Japan’s parliament formally approved acting Bank of Japan Governor Masaaki Shirakawa as the central bank’s permanent head on Wednesday, bringing to a close a political impasse that had left the post vacant since last month.
The backing for Shirakawa, Japan’s youngest BOJ governor in 50 years, came as the central bank kept its main policy rate on hold at 0.5 percent, as expected.
Approval comes in time for the 58-year-old governor to fly to Washington for a meeting of G7 finance leaders on Friday that will seek ways to ease the global credit crisis.
Shirakawa won approval in both houses of parliament, including the upper chamber controlled by opposition lawmakers, but the government’s candidate for deputy governor, former finance ministry official Hiroshi Watanabe, was rejected.
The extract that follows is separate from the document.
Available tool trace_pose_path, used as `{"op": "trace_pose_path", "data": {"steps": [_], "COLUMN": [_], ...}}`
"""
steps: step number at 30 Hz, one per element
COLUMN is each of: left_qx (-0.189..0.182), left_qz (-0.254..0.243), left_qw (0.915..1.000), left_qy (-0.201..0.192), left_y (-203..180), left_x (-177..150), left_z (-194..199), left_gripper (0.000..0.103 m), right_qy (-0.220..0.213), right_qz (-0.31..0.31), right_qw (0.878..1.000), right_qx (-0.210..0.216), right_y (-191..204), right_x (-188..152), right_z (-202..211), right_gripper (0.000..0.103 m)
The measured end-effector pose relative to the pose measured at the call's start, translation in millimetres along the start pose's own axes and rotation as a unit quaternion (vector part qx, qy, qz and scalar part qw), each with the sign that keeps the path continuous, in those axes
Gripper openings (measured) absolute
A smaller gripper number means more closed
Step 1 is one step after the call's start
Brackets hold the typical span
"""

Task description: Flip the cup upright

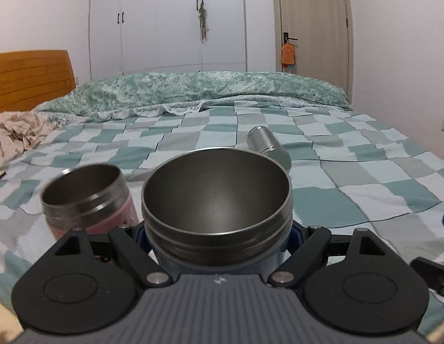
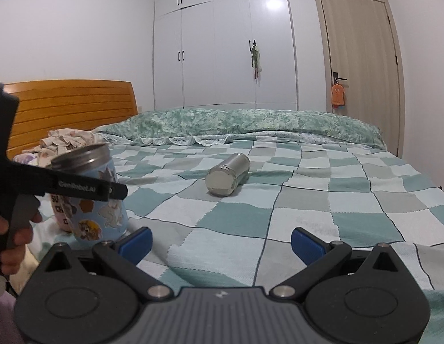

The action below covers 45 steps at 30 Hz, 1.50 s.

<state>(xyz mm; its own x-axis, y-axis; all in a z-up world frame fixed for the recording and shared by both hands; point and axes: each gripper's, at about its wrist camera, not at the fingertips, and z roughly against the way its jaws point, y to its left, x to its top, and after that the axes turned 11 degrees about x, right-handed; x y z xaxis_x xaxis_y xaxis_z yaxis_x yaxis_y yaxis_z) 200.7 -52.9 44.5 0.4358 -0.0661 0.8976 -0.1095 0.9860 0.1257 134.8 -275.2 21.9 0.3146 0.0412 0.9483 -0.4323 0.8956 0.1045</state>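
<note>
My left gripper (image 1: 217,238) is shut on a light blue cup (image 1: 217,200) with a steel rim, held upright with its mouth open upward; in the right wrist view this cup (image 2: 98,200) with cartoon stickers sits low over the bed at the left, gripped by the left tool. A pink cup (image 1: 87,197) stands upright just left of it. A silver steel cup (image 2: 227,175) lies on its side mid-bed, base toward me; it also shows in the left wrist view (image 1: 263,140). My right gripper (image 2: 220,242) is open and empty above the bedspread, short of the silver cup.
The bed has a green-and-white checkered bedspread (image 2: 308,200), a green duvet (image 2: 236,123) along the far side, crumpled cloth (image 2: 67,140) and a wooden headboard (image 2: 73,103) at left. White wardrobe (image 2: 222,43) and a door (image 2: 362,66) stand behind.
</note>
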Motion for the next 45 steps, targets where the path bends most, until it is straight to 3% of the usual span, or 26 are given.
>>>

That veto by the upper house leaves the central bank’s policy board with two vacancies and the potential for further wrangling over who should fill those posts.
Financial markets are more focused on U.S no fax payday loans. economic problems than the BOJ leadership, but analysts see Shirakawa, who won parliamentary approval last month to be deputy governor, as a realistic choice to end the three-week gap at the top of the BOJ.
There was frustration, though, that a broader policy stalemate between the government and the opposition Democratic party had delayed decisions on the central bank leadership.
“Everyone’s pretty much fed up. At least they now have a BOJ governor to go to the G7,” said Katsuhiko Kodama, a senior strategist at Toyo Securities Co Ltd. “It’s all rather embarrassing.”